13. Tek başına ve arkadaşsız olarak yolculuğa çıkmaması müstehabtır. Çünkü Peygamber -sallallahu aleyhi ve sellem- şöyle buyurmuştur:
(( لَوْ يَـعْلَـمُ النَّاسُ مَا فِي الْوَحْدَةِ مَا أَعْلَـمُ مَا سَارَ رَاكِبٌ بِلَيْلٍ وَحْدَهُ.))
[أخرجه البخاري]
"Eğer insanlar, yalnız başına yolculuk yapmakta ne sakıncalar olduğunu (ne kötü sonuçlar doğurduğunu) benim kadar bilselerdi, hiçbir binek sahibi (yolcu) gece yolculuğuna yalnız başına çıkmazdı."[28]
Yine Peygamber -sallallahu aleyhi ve sellem- şöyle buyurmuştur:
(( الرَّاكِبُ شَيْطَانٌ، وَالرَّاكِبَانِ شَيْطَانَانِ، وَالثَّلَاثَةُ رَكْبٌ.))
[ رواه أبو داود والترمذي وأحمد ]
“Bir binici şeytandır, iki binici iki şeytan, üç binici ise, bir kâfiledir. (Tek başına yolculuğa çıkan Peygamber -sallallahu aleyhi ve sellem-'in emrine aykırı hareket edip şeytana uyduğundan dolayı şeytan gibi olmuştur.)”[29]
14. Yolculuğa çıkanlar aralarından birisini başkan tayin ederler. Böylelikle dağılmalarını önler,ittifak ederler, maksatlarını daha güçlü bir şekilde elde ederler. Nitekim Peygamber -sallallahu aleyhi ve sellem- şöyle buyurmuştur:
(( إذَا خَرَجَ ثَلاثَةٌ فِي سَفَرٍ فَلْيُؤَمِّرُوا أَحَدَهُـمْ.)) [أخرجه أبو داود]
"Üç kişi bir yolculuğa çıktıkları zaman (ayrılığa düşmemek için) içlerinden birisini emir (başkan) tayin etsinler."[30]
15. Yolcular bir yerde konaklayacak olurlarsa birbirlerinin yanında olmalıdırlar.
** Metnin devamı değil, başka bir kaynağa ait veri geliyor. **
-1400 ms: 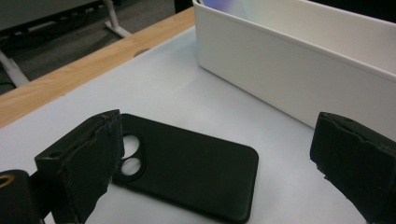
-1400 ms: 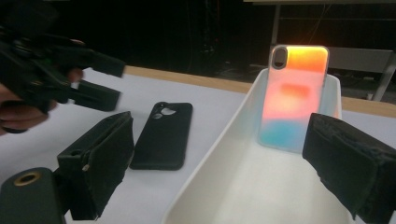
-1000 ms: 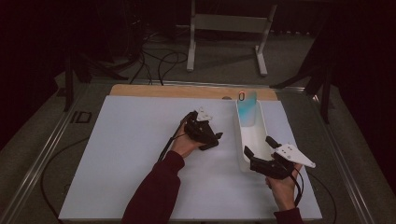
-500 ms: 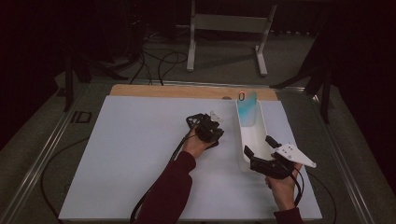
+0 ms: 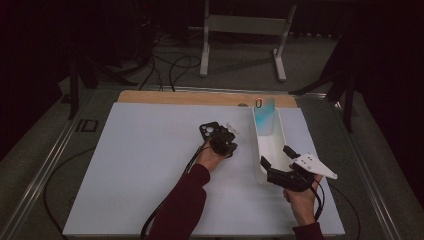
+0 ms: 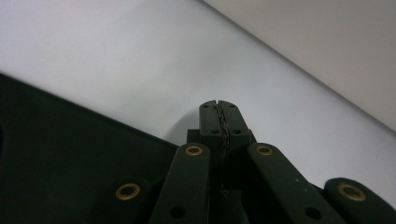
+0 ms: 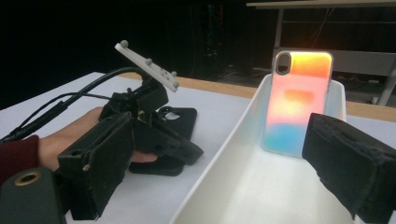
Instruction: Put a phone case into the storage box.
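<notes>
High view: the left hand-held gripper (image 5: 223, 141) is seen with its jaws just closed flat together, nothing between them, touching the near right edge of the black phone case (image 5: 209, 131) that lies flat on the tabletop (image 5: 135, 165). The case's long axis is judged to run away from the person, up and left of the jaws. The right hand-held gripper (image 5: 278, 161), jaws spread across the white tray (image 5: 266, 150), is well apart from the case.

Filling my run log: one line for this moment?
left gripper: just shut, empty, beside black phone case | right gripper: open astride long white tray wall
</notes>
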Demonstrator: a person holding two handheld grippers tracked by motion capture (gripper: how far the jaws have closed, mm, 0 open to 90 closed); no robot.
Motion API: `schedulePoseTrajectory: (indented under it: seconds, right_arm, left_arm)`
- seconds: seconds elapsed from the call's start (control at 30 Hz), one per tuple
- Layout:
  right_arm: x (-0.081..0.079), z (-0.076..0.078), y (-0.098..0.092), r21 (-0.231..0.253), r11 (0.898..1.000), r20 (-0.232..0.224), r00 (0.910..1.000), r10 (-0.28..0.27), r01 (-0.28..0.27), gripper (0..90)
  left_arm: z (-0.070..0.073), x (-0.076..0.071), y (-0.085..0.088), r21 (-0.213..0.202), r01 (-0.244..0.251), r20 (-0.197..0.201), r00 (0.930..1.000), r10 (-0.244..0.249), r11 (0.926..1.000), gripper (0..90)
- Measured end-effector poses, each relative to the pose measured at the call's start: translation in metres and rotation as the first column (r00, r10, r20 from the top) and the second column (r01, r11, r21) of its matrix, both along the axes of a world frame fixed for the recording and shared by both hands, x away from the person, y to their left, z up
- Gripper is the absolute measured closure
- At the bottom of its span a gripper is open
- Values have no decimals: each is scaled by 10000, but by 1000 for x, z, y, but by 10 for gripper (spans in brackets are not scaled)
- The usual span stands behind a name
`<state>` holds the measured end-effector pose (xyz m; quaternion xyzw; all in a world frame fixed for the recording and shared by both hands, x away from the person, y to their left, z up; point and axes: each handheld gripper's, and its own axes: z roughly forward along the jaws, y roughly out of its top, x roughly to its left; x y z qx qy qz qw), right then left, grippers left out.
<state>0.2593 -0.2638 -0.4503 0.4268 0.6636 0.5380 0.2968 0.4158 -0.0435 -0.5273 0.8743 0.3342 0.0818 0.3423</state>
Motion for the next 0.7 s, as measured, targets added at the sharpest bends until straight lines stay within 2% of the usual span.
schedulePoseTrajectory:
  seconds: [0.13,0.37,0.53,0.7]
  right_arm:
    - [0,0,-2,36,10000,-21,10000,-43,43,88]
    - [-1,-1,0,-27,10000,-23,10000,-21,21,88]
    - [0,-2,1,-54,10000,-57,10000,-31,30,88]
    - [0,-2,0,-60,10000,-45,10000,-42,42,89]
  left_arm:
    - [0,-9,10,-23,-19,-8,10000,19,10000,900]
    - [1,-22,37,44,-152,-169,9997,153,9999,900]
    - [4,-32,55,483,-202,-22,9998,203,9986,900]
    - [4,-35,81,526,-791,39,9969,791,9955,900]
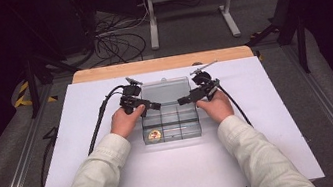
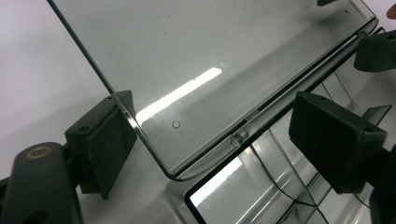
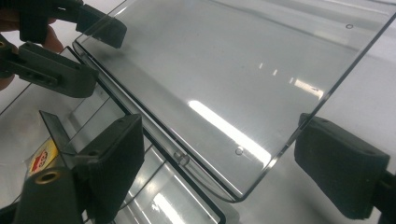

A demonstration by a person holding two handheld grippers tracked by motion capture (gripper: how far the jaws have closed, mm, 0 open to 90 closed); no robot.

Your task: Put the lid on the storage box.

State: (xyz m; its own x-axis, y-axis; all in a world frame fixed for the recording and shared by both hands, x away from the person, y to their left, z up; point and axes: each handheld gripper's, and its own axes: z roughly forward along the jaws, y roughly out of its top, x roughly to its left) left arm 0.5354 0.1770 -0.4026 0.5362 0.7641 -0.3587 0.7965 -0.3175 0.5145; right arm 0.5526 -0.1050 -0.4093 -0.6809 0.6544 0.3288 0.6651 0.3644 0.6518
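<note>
Your left gripper (image 1: 155, 106) sits at the box's (image 1: 171, 128) left edge, jaws apart, the lid (image 2: 210, 70) corner between them, one pad (image 2: 105, 140) touching the lid edge; your right gripper (image 1: 183, 100) mirrors it at the right edge, jaws apart, lid corner between them, not clamped; the lid stands open just past both tools; the clear compartments lie below your jaws on the white table (image 1: 270, 122); a round sticker (image 1: 154, 135) sits in the near-left compartment, near your left hand (image 1: 123, 122).
</note>
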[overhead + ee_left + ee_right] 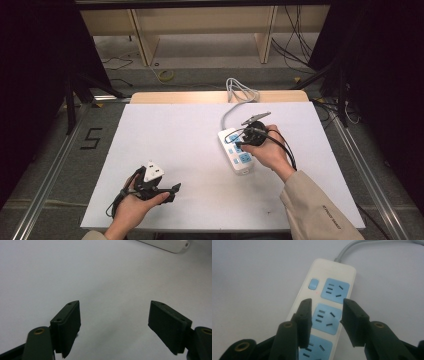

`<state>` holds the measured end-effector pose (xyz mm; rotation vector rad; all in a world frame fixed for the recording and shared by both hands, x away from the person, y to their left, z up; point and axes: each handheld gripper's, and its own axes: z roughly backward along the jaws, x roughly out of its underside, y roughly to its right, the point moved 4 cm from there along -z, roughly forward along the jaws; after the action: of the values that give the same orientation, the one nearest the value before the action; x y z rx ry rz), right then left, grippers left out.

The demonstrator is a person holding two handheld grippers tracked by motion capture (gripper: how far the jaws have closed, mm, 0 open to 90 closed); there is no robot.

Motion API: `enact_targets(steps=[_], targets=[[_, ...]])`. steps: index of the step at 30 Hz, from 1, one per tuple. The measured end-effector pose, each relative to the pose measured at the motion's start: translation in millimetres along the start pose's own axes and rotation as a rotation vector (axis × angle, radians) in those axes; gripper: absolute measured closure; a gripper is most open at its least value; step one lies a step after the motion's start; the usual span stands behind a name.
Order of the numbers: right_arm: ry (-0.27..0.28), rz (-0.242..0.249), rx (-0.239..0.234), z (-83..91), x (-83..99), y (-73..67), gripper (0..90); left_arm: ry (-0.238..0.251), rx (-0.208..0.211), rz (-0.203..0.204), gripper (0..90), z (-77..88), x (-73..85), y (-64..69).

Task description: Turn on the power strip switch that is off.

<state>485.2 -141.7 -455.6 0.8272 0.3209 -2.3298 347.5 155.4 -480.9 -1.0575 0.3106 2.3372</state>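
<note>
Strip point(238, 151) is the one object on the white desk point(165, 150): a white power strip with three blue sockets and a blue switch, lying right of centre, its long axis running from the near end away toward the far edge, where its grey cord point(235, 97) loops off the desk. The right gripper point(325, 320) hangs directly over it, jaws parted and empty, set across the strip's width so the middle socket shows between them; whether the pads touch the casing I cannot tell. So the right hand point(270, 150) is much the nearer, and any closing would likely bear on the strip's long sides. The left gripper point(113, 322) sits well apart at the near left of the desk, jaws wide and holding nothing, aimed across bare desk with one end of the strip far ahead. Nothing lies between either gripper and the strip.
</note>
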Motion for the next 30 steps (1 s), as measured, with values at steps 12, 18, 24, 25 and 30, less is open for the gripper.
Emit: enact_targets(steps=[12, 18, 24, 25, 30], targets=[[0.037, -0.012, -0.007, 10.7, 10.0, 0.8, 53.7, 0.001, -0.001, 0.002, 25.6, -0.1, 0.0, 0.0], [0.056, -0.009, -0.007, 17.6, 13.9, 1.5, 52.8, 0.001, -0.002, 0.002, 25.6, 0.0, 0.1, 0.0], [0.065, -0.015, -0.013, 23.6, 20.0, 2.4, 51.9, -0.001, -0.002, 0.003, 25.6, 0.0, 0.0, -0.1], [0.069, -0.015, -0.014, 24.4, 20.5, 2.9, 51.8, 0.000, -0.003, 0.002, 25.6, -0.1, 0.1, -0.1], [0.080, -0.021, -0.016, 29.8, 24.7, 4.6, 51.1, -0.001, -0.004, 0.003, 25.5, -0.2, 0.2, -0.3]])
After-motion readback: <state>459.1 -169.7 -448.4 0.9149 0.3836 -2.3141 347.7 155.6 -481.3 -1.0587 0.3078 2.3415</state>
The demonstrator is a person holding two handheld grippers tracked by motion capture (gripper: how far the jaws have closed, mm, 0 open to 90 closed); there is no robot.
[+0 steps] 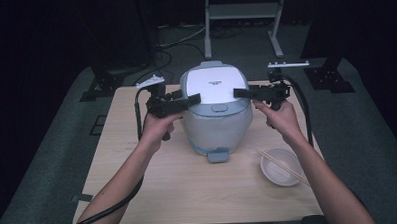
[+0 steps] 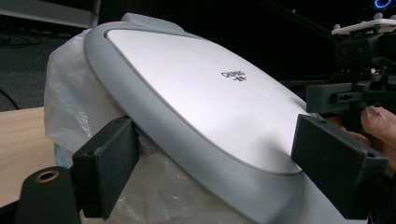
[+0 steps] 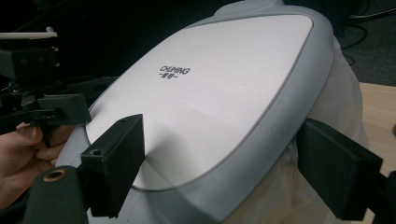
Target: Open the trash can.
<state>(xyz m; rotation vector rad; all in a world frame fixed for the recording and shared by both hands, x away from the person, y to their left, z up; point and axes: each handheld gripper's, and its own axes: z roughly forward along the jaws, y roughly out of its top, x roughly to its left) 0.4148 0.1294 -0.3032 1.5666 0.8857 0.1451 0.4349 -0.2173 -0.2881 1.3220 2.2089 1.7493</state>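
Observation:
A grey-and-white rice cooker (image 1: 215, 116) stands mid-table, its body wrapped in clear plastic film (image 2: 70, 93). Its white lid (image 1: 214, 84) is down. My left gripper (image 1: 193, 99) reaches in from the left, and in the left gripper view (image 2: 215, 140) its jaws stand wide, one under the lid's grey rim (image 2: 154, 116) and one over the top. My right gripper (image 1: 238, 93) comes in from the right. In the right gripper view (image 3: 219, 140) its jaws straddle the rim (image 3: 280, 116) the same way. I see no pad pressing on the lid.
A white bowl (image 1: 275, 175) with chopsticks (image 1: 283, 166) across it sits at the table's front right. The wooden table (image 1: 189, 192) ends just behind the cooker. A metal stand (image 1: 243, 13) and cables lie on the floor beyond.

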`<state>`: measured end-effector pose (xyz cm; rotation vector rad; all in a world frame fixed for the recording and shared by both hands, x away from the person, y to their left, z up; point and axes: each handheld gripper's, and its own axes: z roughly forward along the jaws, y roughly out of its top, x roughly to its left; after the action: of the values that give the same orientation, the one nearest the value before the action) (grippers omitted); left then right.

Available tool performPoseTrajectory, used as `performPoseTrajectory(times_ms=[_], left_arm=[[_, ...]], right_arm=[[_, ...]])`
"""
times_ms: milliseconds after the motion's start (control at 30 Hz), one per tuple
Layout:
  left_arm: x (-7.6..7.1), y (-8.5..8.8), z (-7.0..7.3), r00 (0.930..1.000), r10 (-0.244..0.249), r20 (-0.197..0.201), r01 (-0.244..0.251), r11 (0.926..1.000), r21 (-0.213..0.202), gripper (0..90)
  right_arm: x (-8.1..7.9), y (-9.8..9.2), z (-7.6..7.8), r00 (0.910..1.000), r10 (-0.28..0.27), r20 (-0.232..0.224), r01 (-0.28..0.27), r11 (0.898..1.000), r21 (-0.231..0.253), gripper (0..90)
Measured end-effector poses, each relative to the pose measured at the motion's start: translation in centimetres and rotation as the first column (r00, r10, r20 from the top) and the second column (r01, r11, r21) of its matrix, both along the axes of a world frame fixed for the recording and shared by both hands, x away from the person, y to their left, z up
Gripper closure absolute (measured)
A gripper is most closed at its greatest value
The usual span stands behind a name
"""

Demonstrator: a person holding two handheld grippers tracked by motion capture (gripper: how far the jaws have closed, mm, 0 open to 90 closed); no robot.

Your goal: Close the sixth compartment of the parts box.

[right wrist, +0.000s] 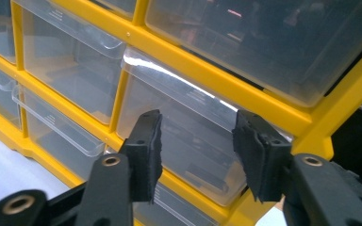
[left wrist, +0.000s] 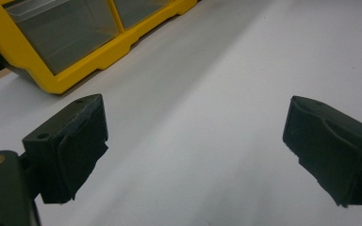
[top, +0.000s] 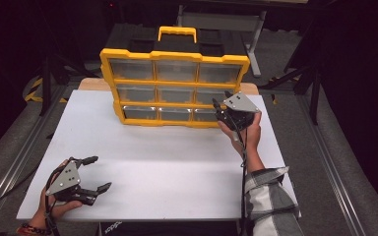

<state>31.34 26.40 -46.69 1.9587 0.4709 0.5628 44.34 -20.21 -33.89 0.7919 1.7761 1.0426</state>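
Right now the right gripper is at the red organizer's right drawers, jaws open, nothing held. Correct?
Not quite: the organizer is yellow, not red, as the high view shows. The rest holds: the right gripper is at its right drawers, jaws open, nothing held.

Our left gripper (top: 91,173): black body, 2 black jaws, grey 3-cornered plate on top with small dark holes, black cable trailing off toward 7 o'clock. Beaded band on our left wrist (top: 31,228), reddish and dark.

Our right gripper (top: 220,104): same black build, same grey plate, black cable running toward 6 o'clock. Our right sleeve (top: 268,199): grey-and-white plaid, cuff turned back.

Up close, jaw pads (right wrist: 147,153) matte black, rough-edged; brass-coloured rivets in black arms.
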Motion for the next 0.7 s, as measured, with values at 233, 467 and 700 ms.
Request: performPoseTrajectory(times_ms=[233,467,700], left_arm=[[-0.01,-0.03,-0.03,1.0000,-0.002,-0.001,0.002,1.0000,0.004,8.2],[-0.06,-0.02,-0.05,1.0000,-0.005,-0.004,0.005,1.0000,0.000,8.1],[-0.01,-0.05,-0.06,1.0000,-0.006,-0.003,0.006,1.0000,0.006,8.1]], right_arm=[[-0.17,0.05,0.03,0.9997,-0.002,0.026,0.001,1.000,0.021,37.6],[-0.35,0.05,0.12,0.9988,0.009,0.047,-0.011,0.999,0.037,28.6],[-0.39,0.16,-0.04,0.9976,-0.002,0.069,-0.002,0.998,0.055,18.8]])
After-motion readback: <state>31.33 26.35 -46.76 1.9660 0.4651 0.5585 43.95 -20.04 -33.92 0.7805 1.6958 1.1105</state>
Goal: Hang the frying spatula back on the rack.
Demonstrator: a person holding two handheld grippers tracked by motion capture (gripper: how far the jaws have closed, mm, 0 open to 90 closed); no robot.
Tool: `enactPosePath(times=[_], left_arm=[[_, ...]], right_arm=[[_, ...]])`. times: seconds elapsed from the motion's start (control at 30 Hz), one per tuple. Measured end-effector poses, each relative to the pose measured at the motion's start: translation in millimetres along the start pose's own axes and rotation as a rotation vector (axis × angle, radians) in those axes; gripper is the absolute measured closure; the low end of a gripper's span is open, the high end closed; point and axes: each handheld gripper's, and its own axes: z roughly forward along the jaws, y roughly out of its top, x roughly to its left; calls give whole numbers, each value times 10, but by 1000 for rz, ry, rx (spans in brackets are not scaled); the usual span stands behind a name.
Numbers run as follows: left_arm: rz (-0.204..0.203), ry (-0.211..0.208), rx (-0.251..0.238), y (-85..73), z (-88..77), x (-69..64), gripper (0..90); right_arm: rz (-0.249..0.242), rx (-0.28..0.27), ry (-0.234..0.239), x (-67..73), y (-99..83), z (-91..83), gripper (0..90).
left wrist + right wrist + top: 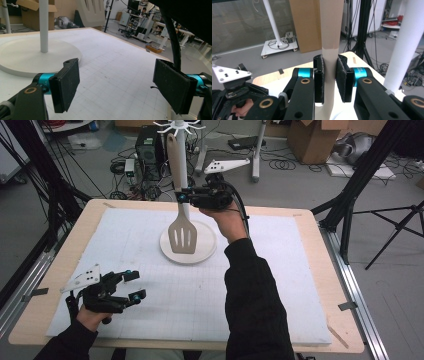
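Spatula, beige, slotted, with a wooden upper handle: held upright above the round white base plate of a white hook stand at the far middle of the tabletop, which is pale wood under a white gridded mat. Right tongs: pinching the spatula's neck just below the wood, pads flat on either side in the right gripper view; the grip sits high, likely so the handle's top end can reach one of the stand's hooks above. Blade hangs downward, over the base plate; whether it touches the plate cannot be told. Left tongs: spread, nothing between the pads, resting low at the near left of the mat, well apart from the stand and apparently idle while the other hand works. Stand pole: upright, just behind the spatula.
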Motion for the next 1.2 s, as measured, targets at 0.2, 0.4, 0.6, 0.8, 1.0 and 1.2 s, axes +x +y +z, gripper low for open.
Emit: enactPosePath(times=[0.2,0.4,0.6,0.8,1.0,1.2], left_arm=[[-10,-13,-13,1,-13,7,217],[-18,-11,-20,2,-34,11,217],[-14,-10,-18,7,-45,15,218],[-12,-4,-18,3,-46,4,218],[1,13,-5,-9,-46,5,217],[7,44,5,-14,-49,24,212]], right_arm=[[28,-4,-15,-74,41,41,783],[57,11,-39,-123,38,70,783],[77,24,-91,-164,16,73,783],[51,19,-111,-127,-19,38,734],[65,-63,-147,-64,-124,-193,533],[25,-19,-250,70,-437,-539,404]])
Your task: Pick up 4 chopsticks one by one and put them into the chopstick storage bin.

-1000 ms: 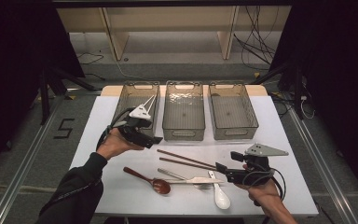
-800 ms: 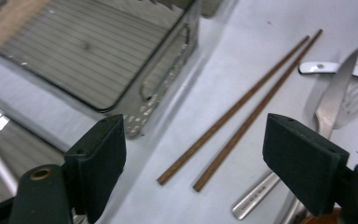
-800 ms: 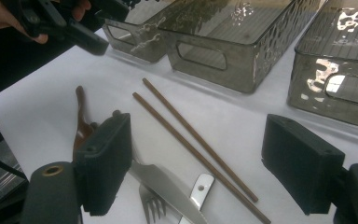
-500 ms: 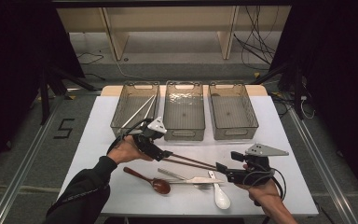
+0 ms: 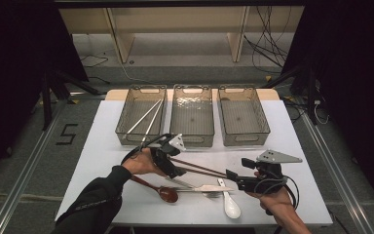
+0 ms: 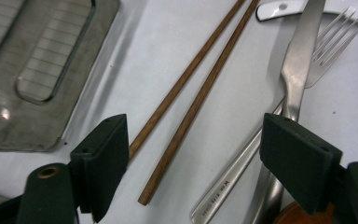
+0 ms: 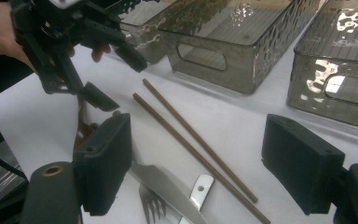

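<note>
Left gripper jaws spread, just been closing a little, nothing pinched; straddling the near ends of the brown chopsticks, pads clear of both. Chopsticks flat on the table, just in front of the middle bin. Right gripper spread wide, empty, at their far ends.

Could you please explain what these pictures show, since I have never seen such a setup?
A person stands at a white table with a hand-held two-jaw gripper in each hand. One camera looks down from above; one rides on each gripper, looking along its black jaws.

The left gripper, jaws open and just closing a little, hangs over two brown chopsticks, nothing between its pads. The right gripper is open and empty.

Also lying there: a knife, a fork, a white spoon and a brown spoon. Behind stand three clear bins; the left bin holds two pale chopsticks.
</note>
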`<act>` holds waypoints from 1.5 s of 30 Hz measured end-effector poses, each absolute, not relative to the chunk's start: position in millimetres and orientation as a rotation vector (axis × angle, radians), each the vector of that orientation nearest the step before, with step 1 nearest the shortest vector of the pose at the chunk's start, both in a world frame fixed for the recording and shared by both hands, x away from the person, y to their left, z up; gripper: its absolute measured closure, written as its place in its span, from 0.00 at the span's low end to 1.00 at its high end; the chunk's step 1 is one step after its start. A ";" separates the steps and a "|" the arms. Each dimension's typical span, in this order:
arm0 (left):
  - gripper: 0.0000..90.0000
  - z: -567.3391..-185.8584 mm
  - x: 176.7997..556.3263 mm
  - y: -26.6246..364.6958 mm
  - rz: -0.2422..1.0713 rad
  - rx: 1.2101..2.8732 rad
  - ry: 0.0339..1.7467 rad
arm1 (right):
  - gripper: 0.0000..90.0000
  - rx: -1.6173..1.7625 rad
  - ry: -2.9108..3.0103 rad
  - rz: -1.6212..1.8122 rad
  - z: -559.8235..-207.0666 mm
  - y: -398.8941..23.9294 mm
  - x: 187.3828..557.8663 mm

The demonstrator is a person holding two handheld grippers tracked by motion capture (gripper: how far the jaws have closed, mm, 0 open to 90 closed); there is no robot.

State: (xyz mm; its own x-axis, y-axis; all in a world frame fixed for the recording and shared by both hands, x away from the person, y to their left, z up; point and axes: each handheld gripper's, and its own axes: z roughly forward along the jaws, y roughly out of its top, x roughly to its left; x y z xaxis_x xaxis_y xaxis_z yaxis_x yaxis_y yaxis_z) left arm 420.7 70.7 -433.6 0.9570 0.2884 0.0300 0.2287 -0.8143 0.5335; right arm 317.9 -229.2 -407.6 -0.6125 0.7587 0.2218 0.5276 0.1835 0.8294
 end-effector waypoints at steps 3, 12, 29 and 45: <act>0.33 -438.4 422.8 68.5 0.149 2.591 0.351 | 0.28 1.237 2.219 1.398 -407.5 -229.3 317.9; 0.50 -453.0 429.8 62.3 0.149 2.673 0.297 | 0.28 1.232 2.221 1.401 -407.3 -229.2 317.7; 0.70 -464.7 438.9 56.4 0.090 2.747 0.278 | 0.28 1.232 2.220 1.404 -407.2 -229.8 317.8; 0.87 -461.1 432.9 52.3 0.073 2.835 0.174 | 0.28 1.231 2.221 1.400 -407.1 -229.2 317.4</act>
State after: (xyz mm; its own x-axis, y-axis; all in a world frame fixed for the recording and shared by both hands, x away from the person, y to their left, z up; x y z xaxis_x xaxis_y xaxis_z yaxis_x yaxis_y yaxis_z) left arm 432.9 52.3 -461.1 0.9914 0.1271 0.0323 0.1118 -0.9479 0.2983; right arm 317.4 -229.2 -407.1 -0.6157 0.7567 0.2199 0.5249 0.1856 0.8307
Peygamber -sallallahu aleyhi ve sellem-’in ashâbından bazıları bir yerde konakladıklarında dağlar arasındaki yollara ve vadilere dağılmışlardı da Peygamber -sallallahu aleyhi ve sellem- onlara şöyle buyurmuştu:
“Sizin bu şekilde dağılmanız şeytandandır.”[31]
Artık bundan sonra biri diğerinin yanında bulunurdu. Öyle ki üzerlerine bir örtü yayılacak olsaydı hepsini örtebilirdi.
16. Yolculuk esnasında veya yolculuk dışında herhangi bir konaklama yerinde konaklayan kimsenin Peygamber -sallallahu aleyhi ve sellem-’den sabit olan şu duâyı yapması müstehaptır:
(( مَنْ نَزَلَ مَنْزِلاً، ثُمَّ قَالَ:أَعُوذُ بِكَلِـمَـاتِ اللهِ التَّامَّاتِ مِنْ شَرِّ مَا خَلَقَ، لَـمْ يَضُرَّهُ شَيْءٌ حَتَّى يَرْتَـحِلَ مِنْ مَنْزِلِـهِ ذَلِكَ.)) [أخرجه مسلم]
"Kim, bir yerde konakladıktan sonra: 'Yarattıklarının şerrinden Allah'ın noksansız sözlerine sığınırım' derse, konakladığı yerden ayrılıncaya kadar hiçbir şey ona zarar veremez."[32]
17. Yüksek yerlerde tekbir getirmesi, seviyesi düşük yerlerde ve vadilerde tesbih getirmesi müstehaptır.
Câbir'den -Allah ondan ve babasından râzı olsun- rivâyet olunduğuna göre, o şöyle demiştir:
(( كُنَّا إِذَا صَعِدْنَا كَبَّرْنَا، وَإِذَا نَزَلْنَا سَبَّحْنَا.)) [أخرجه البخاري]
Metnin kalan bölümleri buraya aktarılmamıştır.